### TASK GOAL
What you return must match the listing below word for word.

### DATA TO PROCESS
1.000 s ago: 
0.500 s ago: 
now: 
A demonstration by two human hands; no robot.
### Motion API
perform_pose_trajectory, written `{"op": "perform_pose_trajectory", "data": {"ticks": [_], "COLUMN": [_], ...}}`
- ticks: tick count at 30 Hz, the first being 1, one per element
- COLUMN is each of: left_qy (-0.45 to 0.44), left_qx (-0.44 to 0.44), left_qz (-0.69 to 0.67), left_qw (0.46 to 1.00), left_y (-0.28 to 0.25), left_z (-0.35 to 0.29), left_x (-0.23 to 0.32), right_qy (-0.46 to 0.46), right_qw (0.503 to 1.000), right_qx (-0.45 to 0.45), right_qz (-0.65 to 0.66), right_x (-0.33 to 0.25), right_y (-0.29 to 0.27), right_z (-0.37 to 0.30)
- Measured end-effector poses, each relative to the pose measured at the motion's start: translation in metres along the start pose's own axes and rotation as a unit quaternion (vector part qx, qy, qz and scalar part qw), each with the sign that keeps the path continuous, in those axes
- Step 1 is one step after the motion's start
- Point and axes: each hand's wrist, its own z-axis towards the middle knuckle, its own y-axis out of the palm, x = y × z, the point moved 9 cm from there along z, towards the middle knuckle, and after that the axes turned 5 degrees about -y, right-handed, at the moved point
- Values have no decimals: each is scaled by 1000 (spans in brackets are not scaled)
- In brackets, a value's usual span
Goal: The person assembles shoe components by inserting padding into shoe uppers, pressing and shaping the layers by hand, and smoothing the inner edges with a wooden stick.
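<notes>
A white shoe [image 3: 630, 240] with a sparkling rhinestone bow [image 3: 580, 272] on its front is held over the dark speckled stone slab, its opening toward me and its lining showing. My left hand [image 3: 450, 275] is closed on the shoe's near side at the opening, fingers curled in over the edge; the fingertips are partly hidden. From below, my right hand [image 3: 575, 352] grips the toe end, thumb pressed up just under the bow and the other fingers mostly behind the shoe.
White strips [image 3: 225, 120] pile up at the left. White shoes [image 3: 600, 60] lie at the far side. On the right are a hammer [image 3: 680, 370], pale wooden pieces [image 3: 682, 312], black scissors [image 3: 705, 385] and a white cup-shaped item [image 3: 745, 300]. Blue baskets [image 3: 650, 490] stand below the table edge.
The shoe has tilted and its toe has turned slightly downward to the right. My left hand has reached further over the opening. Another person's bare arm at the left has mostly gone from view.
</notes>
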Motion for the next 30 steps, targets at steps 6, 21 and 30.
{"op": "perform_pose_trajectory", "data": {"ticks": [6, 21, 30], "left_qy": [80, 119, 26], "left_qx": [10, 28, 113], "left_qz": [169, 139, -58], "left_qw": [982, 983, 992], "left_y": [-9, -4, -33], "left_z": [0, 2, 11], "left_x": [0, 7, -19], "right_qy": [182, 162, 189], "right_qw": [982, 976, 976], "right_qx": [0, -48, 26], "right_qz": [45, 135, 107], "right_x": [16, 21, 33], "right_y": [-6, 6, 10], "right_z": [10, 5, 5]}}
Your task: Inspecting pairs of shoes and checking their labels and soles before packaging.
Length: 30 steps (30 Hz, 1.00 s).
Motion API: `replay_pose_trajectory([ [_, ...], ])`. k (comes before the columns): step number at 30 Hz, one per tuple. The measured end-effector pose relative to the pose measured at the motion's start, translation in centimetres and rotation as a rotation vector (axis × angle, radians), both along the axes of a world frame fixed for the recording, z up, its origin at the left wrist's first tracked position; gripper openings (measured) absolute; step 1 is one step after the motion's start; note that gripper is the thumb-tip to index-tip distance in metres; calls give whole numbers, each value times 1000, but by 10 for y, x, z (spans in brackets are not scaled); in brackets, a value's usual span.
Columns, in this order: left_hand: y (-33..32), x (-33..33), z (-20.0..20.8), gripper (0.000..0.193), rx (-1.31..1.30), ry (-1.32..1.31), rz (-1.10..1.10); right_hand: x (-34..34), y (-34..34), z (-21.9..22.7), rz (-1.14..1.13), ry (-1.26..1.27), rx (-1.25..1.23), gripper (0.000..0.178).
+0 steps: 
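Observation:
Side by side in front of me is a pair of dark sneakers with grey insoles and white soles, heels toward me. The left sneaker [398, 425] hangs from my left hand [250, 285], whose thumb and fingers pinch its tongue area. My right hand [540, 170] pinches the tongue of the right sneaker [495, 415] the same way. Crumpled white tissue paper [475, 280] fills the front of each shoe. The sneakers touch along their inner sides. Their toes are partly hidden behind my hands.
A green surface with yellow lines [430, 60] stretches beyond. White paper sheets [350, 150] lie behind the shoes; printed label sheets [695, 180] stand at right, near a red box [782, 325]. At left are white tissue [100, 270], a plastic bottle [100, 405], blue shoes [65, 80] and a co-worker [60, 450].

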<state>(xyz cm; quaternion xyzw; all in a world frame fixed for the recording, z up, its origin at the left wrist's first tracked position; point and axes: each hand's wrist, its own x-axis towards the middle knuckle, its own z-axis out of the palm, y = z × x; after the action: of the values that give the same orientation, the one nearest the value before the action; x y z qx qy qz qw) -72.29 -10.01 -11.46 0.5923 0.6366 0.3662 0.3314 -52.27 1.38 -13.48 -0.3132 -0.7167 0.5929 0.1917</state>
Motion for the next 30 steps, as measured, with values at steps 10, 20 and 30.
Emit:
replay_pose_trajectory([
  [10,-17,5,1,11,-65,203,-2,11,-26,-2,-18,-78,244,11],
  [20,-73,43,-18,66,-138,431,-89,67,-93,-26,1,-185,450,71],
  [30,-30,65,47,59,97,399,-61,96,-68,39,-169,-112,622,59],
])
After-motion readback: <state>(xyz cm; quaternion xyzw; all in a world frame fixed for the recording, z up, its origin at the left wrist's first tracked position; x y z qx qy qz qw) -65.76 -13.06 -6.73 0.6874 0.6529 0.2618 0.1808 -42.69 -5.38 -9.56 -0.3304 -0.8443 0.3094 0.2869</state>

### WRITTEN REPLY
1.000 s ago: 
0.500 s ago: 
now: 
A demonstration by two human hands; no robot.
### Motion API
perform_pose_trajectory, written `{"op": "perform_pose_trajectory", "data": {"ticks": [_], "COLUMN": [_], ...}}`
- ticks: tick count at 30 Hz, the first being 1, one per element
- COLUMN is each of: left_qy (-0.45 to 0.44), left_qx (-0.44 to 0.44), left_qz (-0.69 to 0.67), left_qw (0.46 to 1.00), left_y (-0.28 to 0.25), left_z (-0.35 to 0.29), left_x (-0.23 to 0.32), right_qy (-0.46 to 0.46), right_qw (0.503 to 1.000), right_qx (-0.45 to 0.45), right_qz (-0.65 to 0.66), right_x (-0.33 to 0.25), right_y (-0.29 to 0.27), right_z (-0.37 to 0.30)
- Measured end-effector poses, each relative to the pose measured at the motion's start: translation in metres along the start pose's own axes and rotation as a unit quaternion (vector part qx, qy, qz and scalar part qw), each with the sign that keeps the path continuous, in those axes
- Step 1 is one step after the motion's start
- Point and axes: each hand's wrist, its own z-axis towards the middle knuckle, its own y-axis out of the palm, x = y × z, the point moved 9 cm from there along z, towards the middle knuckle, and after that the axes turned 5 degrees about -y, right-handed, at the moved point
- Values have no decimals: each is scaled by 1000 (spans in brackets are not scaled)
- In brackets, a value's usual span
Goal: The person assembles shoe components by inserting padding into shoe uppers, pressing and shaping the layers by hand, and smoothing the inner edges with a wooden stick.
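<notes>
A white shoe [image 3: 630, 240] with a sparkling rhinestone bow [image 3: 580, 272] on its front is held over the dark speckled stone slab, its opening toward me and its lining showing. My left hand [image 3: 450, 275] is closed on the shoe's near side at the opening, fingers curled in over the edge; the fingertips are partly hidden. From below, my right hand [image 3: 575, 352] grips the toe end, thumb pressed up just under the bow and the other fingers mostly behind the shoe.
White strips [image 3: 225, 120] pile up at the left. White shoes [image 3: 600, 60] lie at the far side. On the right are a hammer [image 3: 680, 370], pale wooden pieces [image 3: 682, 312], black scissors [image 3: 705, 385] and a white cup-shaped item [image 3: 745, 300]. Blue baskets [image 3: 650, 490] stand below the table edge.
The shoe has tilted and its toe has turned slightly downward to the right. My left hand has reached further over the opening. Another person's bare arm at the left has mostly gone from view.
</notes>
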Motion for the next 30 steps, targets at steps 6, 21 and 30.
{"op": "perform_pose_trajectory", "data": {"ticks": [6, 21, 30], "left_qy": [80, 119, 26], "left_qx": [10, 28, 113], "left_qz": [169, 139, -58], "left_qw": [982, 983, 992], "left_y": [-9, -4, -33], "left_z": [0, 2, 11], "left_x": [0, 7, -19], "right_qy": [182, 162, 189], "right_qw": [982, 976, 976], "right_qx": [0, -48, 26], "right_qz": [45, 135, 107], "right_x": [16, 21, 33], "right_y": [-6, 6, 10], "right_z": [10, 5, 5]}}
Your task: Inspecting pairs of shoes and checking their labels and soles before packaging.
Length: 30 steps (30 Hz, 1.00 s).
Motion API: `replay_pose_trajectory([ [_, ...], ])`. k (comes before the columns): step number at 30 Hz, one per tuple. The measured end-effector pose relative to the pose measured at the motion's start, translation in centimetres and rotation as a rotation vector (axis × angle, radians), both along the axes of a world frame fixed for the recording, z up, its origin at the left wrist's first tracked position; gripper openings (measured) absolute; step 1 is one step after the motion's start; note that gripper is the thumb-tip to index-tip distance in metres; calls give whole numbers, each value times 1000, but by 10 for y, x, z (spans in brackets are not scaled); in brackets, a value's usual span.
Columns, in this order: left_hand: y (-33..32), x (-33..33), z (-20.0..20.8), gripper (0.000..0.193), rx (-1.31..1.30), ry (-1.32..1.31), rz (-1.10..1.10); right_hand: x (-34..34), y (-34..34), z (-21.9..22.7), rz (-1.14..1.13), ry (-1.26..1.27), rx (-1.25..1.23), gripper (0.000..0.178).
+0 steps: 
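Observation:
Side by side in front of me is a pair of dark sneakers with grey insoles and white soles, heels toward me. The left sneaker [398, 425] hangs from my left hand [250, 285], whose thumb and fingers pinch its tongue area. My right hand [540, 170] pinches the tongue of the right sneaker [495, 415] the same way. Crumpled white tissue paper [475, 280] fills the front of each shoe. The sneakers touch along their inner sides. Their toes are partly hidden behind my hands.
A green surface with yellow lines [430, 60] stretches beyond. White paper sheets [350, 150] lie behind the shoes; printed label sheets [695, 180] stand at right, near a red box [782, 325]. At left are white tissue [100, 270], a plastic bottle [100, 405], blue shoes [65, 80] and a co-worker [60, 450].
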
<state>(xyz cm; quaternion xyzw; all in a world frame fixed for the recording, z up, its origin at the left wrist's first tracked position; point and axes: each hand's wrist, its own x-axis towards the middle knuckle, its own z-axis out of the palm, y = z × x; after the action: of the values that give the same orientation, the one nearest the value before the action; x y z qx qy qz qw) -72.29 -10.01 -11.46 0.5923 0.6366 0.3662 0.3314 -52.27 1.38 -13.48 -0.3132 -0.7167 0.5929 0.1917</state>
Motion for the next 30 steps, as measured, with values at steps 10, 20 and 30.
Emit:
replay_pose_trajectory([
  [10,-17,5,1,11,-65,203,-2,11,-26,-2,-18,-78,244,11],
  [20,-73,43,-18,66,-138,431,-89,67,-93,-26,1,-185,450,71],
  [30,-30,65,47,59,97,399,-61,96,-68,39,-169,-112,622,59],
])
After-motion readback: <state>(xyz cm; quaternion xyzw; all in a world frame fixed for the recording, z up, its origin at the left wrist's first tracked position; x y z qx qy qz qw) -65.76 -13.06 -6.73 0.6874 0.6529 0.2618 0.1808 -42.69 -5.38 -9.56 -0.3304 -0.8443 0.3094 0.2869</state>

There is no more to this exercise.